*** Opening THE DATA ***
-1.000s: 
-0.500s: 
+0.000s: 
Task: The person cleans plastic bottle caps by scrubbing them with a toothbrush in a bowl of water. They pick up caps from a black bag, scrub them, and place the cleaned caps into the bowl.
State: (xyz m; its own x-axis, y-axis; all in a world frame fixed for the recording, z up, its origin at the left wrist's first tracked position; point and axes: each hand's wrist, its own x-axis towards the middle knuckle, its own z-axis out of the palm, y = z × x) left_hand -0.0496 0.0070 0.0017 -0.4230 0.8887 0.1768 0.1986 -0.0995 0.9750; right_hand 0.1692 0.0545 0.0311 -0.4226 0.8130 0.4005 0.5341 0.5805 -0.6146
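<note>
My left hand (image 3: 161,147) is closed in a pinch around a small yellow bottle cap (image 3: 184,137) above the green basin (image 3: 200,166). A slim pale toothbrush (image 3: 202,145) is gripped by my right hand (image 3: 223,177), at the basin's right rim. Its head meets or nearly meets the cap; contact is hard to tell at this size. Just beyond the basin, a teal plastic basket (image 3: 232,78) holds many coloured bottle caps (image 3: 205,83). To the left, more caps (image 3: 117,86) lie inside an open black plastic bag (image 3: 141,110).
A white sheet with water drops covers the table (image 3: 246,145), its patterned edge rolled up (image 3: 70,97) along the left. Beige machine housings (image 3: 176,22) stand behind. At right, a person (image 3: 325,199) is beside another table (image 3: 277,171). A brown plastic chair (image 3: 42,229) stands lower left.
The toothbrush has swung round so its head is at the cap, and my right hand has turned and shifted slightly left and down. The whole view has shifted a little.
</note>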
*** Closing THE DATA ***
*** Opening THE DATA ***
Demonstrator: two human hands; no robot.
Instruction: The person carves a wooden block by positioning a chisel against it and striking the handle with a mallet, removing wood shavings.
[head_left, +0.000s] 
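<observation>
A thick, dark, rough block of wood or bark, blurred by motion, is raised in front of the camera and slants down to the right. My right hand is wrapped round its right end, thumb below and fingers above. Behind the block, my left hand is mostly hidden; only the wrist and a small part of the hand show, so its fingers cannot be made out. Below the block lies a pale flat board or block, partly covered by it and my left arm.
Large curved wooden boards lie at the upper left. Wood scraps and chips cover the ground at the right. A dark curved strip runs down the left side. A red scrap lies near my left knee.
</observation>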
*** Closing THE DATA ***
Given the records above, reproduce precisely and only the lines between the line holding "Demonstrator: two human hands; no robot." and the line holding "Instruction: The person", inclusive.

Demonstrator: two human hands; no robot.
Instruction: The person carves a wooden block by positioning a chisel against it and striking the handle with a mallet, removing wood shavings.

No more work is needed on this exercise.